## GOAL OF THE EXERCISE
The response is to be the full listing, set down exactly.
DATASET SECTION Block Start
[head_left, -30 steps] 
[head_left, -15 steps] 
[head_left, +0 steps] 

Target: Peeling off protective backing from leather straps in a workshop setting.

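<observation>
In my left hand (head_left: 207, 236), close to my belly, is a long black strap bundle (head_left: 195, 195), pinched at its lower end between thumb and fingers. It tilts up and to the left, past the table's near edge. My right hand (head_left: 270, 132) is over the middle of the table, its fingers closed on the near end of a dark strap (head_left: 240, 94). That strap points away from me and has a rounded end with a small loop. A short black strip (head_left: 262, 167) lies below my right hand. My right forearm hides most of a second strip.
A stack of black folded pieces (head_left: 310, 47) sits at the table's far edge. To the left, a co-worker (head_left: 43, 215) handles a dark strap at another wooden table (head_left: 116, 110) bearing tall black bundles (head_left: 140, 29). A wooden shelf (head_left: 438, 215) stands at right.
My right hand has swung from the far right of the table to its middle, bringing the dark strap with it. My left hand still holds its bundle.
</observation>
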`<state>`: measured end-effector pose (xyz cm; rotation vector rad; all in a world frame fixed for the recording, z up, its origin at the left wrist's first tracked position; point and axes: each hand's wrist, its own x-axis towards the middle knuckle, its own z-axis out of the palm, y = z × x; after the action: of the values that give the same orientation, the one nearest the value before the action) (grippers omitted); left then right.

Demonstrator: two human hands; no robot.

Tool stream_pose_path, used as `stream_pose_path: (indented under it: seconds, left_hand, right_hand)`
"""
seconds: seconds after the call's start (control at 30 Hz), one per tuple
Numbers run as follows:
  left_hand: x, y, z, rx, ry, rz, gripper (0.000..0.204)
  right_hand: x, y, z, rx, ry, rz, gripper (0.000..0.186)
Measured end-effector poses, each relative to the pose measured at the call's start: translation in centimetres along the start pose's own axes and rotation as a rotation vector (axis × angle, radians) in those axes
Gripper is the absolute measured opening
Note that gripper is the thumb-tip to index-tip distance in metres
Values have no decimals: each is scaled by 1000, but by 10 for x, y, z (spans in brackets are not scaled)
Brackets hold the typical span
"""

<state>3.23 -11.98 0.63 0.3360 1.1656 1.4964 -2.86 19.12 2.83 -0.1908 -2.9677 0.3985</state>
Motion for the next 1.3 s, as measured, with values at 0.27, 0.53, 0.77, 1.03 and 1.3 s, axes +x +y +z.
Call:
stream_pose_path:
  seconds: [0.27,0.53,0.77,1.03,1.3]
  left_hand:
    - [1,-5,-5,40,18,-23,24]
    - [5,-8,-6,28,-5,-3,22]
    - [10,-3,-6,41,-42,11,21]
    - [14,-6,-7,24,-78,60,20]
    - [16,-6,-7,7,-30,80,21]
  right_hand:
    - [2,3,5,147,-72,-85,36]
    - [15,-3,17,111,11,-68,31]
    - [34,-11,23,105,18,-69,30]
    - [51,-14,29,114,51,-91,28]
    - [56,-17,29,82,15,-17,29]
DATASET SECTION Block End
## TASK OUTPUT
[head_left, -30 steps] 
[head_left, -15 steps] 
[head_left, +0 steps] 

Target: Peeling off protective backing from leather straps in a workshop setting.

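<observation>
In my left hand (head_left: 207, 236), close to my belly, is a long black strap bundle (head_left: 195, 195), pinched at its lower end between thumb and fingers. It tilts up and to the left, past the table's near edge. My right hand (head_left: 270, 132) is over the middle of the table, its fingers closed on the near end of a dark strap (head_left: 240, 94). That strap points away from me and has a rounded end with a small loop. A short black strip (head_left: 262, 167) lies below my right hand. My right forearm hides most of a second strip.
A stack of black folded pieces (head_left: 310, 47) sits at the table's far edge. To the left, a co-worker (head_left: 43, 215) handles a dark strap at another wooden table (head_left: 116, 110) bearing tall black bundles (head_left: 140, 29). A wooden shelf (head_left: 438, 215) stands at right.
My right hand has swung from the far right of the table to its middle, bringing the dark strap with it. My left hand still holds its bundle.
</observation>
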`<state>`: measured end-effector pose (xyz cm; rotation vector rad; all in a world frame fixed for the recording, z up, its origin at the left wrist's first tracked position; point and axes: each hand's wrist, its own x-axis towards the middle knuckle, its own z-axis out of the palm, y = z × x; after the action: of the values that give the same orientation, the one nearest the value before the action) (grippers omitted); left then right.

Demonstrator: two human hands; no robot.

Tool stream_pose_path, used as `stream_pose_path: (indented under it: seconds, left_hand, right_hand)`
"""
seconds: seconds after the call's start (control at 30 Hz), one per tuple
Numbers run as follows:
  left_hand: x, y, z, rx, ry, rz, gripper (0.000..0.204)
  right_hand: x, y, z, rx, ry, rz, gripper (0.000..0.186)
Measured end-effector poses, each relative to the pose measured at the call's start: translation in centimetres along the start pose's own axes and rotation as a rotation vector (axis × angle, radians) in those axes
Gripper is the absolute measured opening
Note that gripper is the thumb-tip to index-tip distance in metres
Values have no decimals: each is scaled by 1000, but by 10 for x, y, z (spans in brackets are not scaled)
Brackets hold the typical span
"""

<state>3.23 -11.98 0.63 0.3360 1.1656 1.4964 -2.86 19.12 2.83 -0.1908 -2.9677 0.3985</state>
Motion for the next 1.3 s, as measured, with values at 0.27, 0.53, 0.77, 1.03 and 1.3 s, axes +x +y +z.
Call:
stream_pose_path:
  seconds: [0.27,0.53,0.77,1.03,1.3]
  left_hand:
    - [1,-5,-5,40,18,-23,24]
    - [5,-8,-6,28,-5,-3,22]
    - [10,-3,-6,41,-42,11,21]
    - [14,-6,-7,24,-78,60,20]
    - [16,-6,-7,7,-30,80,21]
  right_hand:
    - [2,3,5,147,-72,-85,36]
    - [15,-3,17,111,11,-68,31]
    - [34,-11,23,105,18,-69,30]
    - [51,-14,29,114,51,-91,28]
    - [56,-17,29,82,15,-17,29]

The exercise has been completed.